Gasol y su anillo

Enviado por buscapies el Sep 30, 2009 en Deportes, El rincón de tuercebotas |

El rincón de tuercebotas
Juanma Romero Periodista

Destaco antes que nada que en el momento en el suscribo estas líneas el Eurobasket de Polonia está en juego y de momento desconozco cuál será el puesto final de la Selección Española. En Polonia hay una cita con la historia, ya que nunca España ha conseguido llevarse el oro en un torneo europeo.
Quisiera destacar la figura de Pau Gasol. La mayoría, conoce los andares y la trayectoria del que es sin duda el mejor jugador español de baloncesto de todos los tiempos.
Sin embargo, al margen de lo deportivo, el gigante de Sant Boi encierra una personalidad afable y llana, lejana de los caprichos de otros deportistas, que teniendo una trayectoria inferior, optan por un carácter chulesco y lejano de lo terrenal.
Gasol desembarcó en la NBA en 2001. Sin ser el mejor de su generación en España, Pau fue creciendo como jugador y como persona. Parte de culpa la tuvieron sus padres.
La medicina hubiera podido privarnos de sus actuaciones en una cancha, aunque finalmente su fervor por el baloncesto y, sobre todo su talento hicieron que aparcara la bata y el bisturí.
Tras despedirse a lo grande del Barcelona, Memphis acogió al jugador. Reconoce Gasol, que aquella fue una decisión difícil. Sus padres le acompañaron y vivieron con él. Permitieron que el de Sant Boi se sintiera un poco más cercano a casa.
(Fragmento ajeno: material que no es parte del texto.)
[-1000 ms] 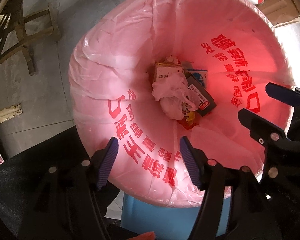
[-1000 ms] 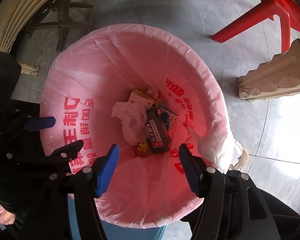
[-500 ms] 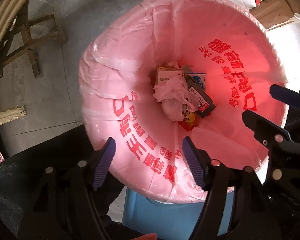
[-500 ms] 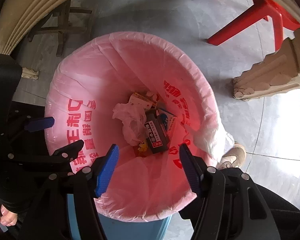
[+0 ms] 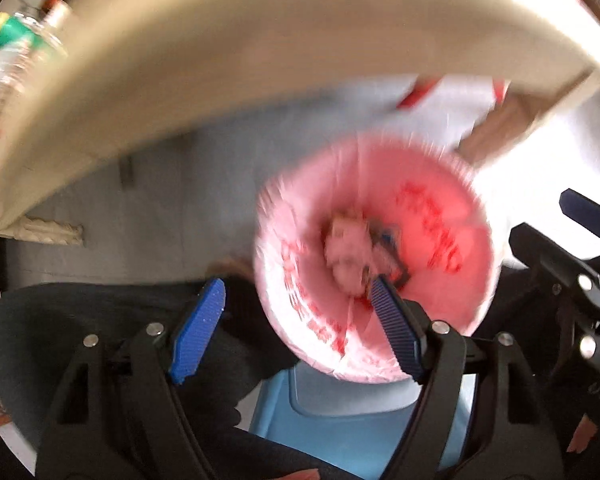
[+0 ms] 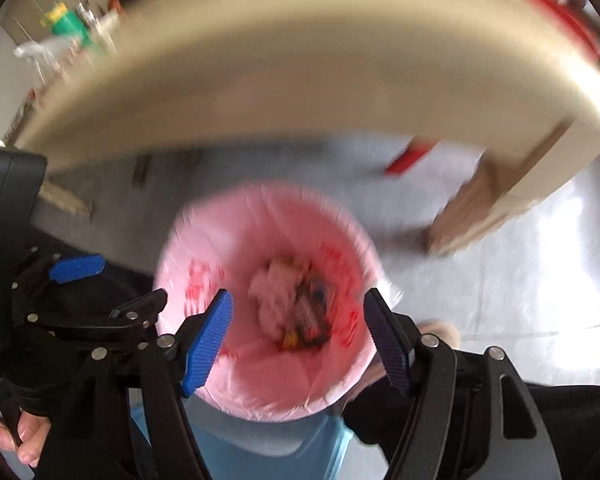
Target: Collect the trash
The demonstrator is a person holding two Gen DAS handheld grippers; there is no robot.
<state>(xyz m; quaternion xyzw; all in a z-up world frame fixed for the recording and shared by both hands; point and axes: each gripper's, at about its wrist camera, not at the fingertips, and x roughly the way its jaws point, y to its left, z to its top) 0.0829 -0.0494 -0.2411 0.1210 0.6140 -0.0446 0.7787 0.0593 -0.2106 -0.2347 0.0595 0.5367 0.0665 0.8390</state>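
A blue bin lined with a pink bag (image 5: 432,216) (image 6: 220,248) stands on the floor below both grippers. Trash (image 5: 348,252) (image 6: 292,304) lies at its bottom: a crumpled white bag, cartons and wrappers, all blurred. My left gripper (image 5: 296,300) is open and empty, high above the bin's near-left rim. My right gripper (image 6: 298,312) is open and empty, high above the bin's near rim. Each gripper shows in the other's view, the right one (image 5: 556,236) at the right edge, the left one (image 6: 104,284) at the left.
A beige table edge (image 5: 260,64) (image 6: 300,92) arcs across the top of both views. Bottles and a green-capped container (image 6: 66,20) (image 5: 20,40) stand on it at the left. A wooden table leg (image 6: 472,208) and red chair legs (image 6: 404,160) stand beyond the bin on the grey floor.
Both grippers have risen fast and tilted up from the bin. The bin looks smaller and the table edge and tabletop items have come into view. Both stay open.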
Aquí comenzó a forjarse una figura. Gasol, fue evolucionando y tras entrenar y aprender de mano de distintos preparadores fue limando sus fallos y mejorando sus cualidades. Dejó de ser un novato para ser un referente en una ciudad donde sólo se hablaba de Elvis Presley. Su barba se hizo famosa. Muchos aficionados de los de Grizzlies, imitaron su “look”.
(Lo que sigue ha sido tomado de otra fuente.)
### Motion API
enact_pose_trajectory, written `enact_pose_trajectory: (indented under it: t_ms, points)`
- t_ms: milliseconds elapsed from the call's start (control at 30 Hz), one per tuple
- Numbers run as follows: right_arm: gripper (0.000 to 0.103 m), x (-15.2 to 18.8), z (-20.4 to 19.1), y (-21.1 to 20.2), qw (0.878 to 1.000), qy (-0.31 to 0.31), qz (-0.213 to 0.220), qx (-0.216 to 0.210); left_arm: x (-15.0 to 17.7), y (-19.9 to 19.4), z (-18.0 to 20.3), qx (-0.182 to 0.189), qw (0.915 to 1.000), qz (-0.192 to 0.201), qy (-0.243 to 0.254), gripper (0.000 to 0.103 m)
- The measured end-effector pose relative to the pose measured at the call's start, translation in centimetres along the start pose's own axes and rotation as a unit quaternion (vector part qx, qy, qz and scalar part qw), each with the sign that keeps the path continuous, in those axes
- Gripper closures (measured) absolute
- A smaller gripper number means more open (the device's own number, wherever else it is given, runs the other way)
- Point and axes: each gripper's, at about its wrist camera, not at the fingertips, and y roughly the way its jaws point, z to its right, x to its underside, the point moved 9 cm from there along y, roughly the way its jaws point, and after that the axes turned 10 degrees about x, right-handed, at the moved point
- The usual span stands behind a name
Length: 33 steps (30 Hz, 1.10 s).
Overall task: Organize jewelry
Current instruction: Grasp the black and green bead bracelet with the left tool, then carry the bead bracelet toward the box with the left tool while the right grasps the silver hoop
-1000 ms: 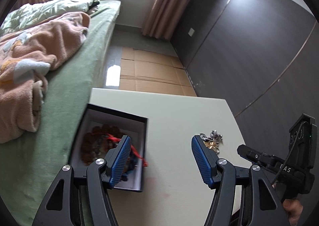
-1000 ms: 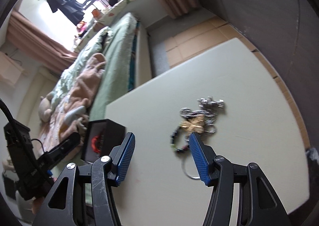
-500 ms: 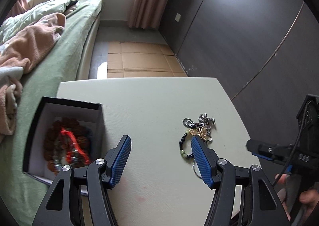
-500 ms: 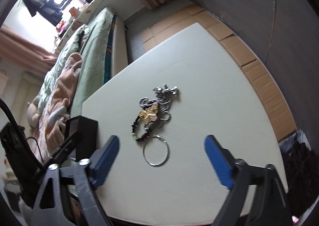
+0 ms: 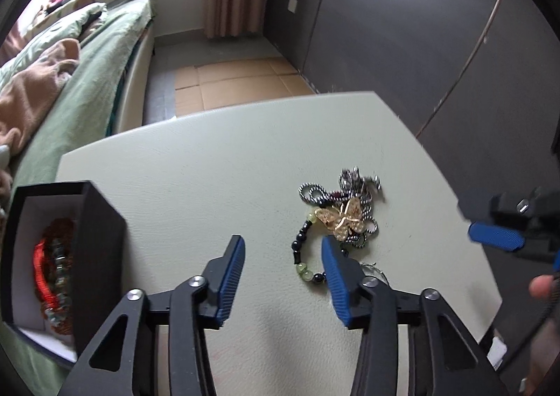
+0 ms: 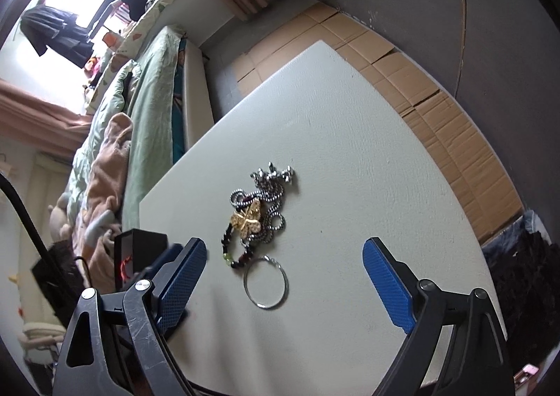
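Pale table [image 5: 217, 165] beside a bed [image 5: 91, 56] with green cover and pink blanket [image 5: 31, 95]; brown cardboard [image 5: 238, 77] on the floor past the table's far edge, dark wall panels to the right.

Small heap of jewelry [image 5: 341, 210] near the middle of the table, right of centre in the left wrist view: silver chain [image 5: 316, 195] looped and tangled, gold butterfly piece [image 5: 341, 219] lying on top of it, dark and green bead bracelet [image 5: 303, 256] curling out at the near left side. In the right wrist view, same heap [image 6: 260, 214] with a thin metal ring [image 6: 266, 285] lying flat at its near end, touching the beads [image 6: 232, 256].

Black box [image 5: 70, 256], open on top, white inside, at the table's near left edge, well apart from the heap; red cord and brown beads [image 5: 52, 266] already inside it.

Left gripper [image 5: 281, 252] low over the table, pointing steeply down; jaws just been narrowing, part open, gripping nothing. Right blue pad [image 5: 336, 277] just over the near part of the bracelet, bare tabletop between the pads; contact with the beads impossible to tell.

Right gripper [image 6: 285, 256] spread wide, having just opened further, holding nothing; ring and near end of the heap lying between its pads, both pads clear of them. From the left wrist view, one of its blue pads [image 5: 497, 237] at the far right, with a fingertip [image 5: 540, 285] just below.
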Motion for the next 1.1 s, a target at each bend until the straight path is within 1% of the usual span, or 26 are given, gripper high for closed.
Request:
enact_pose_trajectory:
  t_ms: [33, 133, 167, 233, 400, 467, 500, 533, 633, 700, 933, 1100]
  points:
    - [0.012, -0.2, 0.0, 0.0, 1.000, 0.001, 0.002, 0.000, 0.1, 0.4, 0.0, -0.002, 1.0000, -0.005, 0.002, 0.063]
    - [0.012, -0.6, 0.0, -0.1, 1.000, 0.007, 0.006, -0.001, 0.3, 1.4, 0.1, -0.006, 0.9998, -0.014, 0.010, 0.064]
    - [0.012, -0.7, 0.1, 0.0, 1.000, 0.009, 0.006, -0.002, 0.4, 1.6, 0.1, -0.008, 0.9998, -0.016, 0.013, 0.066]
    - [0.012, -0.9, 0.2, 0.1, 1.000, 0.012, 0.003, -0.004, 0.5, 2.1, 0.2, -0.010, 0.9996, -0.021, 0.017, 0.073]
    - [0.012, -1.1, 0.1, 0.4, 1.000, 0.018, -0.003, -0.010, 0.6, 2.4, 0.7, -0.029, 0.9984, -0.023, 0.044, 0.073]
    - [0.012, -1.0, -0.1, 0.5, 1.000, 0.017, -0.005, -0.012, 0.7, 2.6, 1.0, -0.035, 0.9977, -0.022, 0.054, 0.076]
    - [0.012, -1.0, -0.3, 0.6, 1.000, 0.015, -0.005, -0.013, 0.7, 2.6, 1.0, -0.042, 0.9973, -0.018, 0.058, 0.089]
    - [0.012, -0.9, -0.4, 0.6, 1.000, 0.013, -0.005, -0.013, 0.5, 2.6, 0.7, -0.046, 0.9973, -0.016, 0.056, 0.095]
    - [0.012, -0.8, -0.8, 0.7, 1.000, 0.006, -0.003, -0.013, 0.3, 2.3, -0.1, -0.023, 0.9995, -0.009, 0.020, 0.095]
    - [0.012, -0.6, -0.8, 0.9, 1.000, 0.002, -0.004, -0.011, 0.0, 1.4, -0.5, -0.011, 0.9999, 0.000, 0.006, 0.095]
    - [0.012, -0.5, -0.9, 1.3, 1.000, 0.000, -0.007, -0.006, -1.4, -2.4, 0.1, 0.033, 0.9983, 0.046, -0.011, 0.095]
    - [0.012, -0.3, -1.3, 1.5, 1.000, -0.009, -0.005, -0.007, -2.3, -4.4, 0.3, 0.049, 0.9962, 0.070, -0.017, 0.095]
La llamada de los Lakers y su posterior traspaso, premió el esfuerzo y el trabajo de un jugador español en el banco de pruebas de los más exigente del mundo baloncestístico.
Pero Gasol es mucho que el ganador de un anillo de la NBA. En sus apariciones anuales por nuestro país, ya sea en concentraciones con la selección o en su Campus de Benidorm, nunca esconde una sonrisa para sus múltiples seguidores. Autógrafos y fotos nunca faltan cuando Pau está de por medio. Él mismo ha dicho que la sonrisa de un niño vale más que un millón de autógrafos.
Nunca un mal gesto, ni una mala cara. Esto es lo que lo hace más grande. Ahora sueña con ganar, pero reconoce por un lado que el anillo de la NBA no lo lucirá porque no quiere ser presuntuoso. Sueña con retirarse en unos años en su Barcelona natal.
Afortunadamente, aún nos quedan muchos años de disfrutarlo en una cancha. El listón lo va a dejar muy alto. Ya se le considera una leyenda.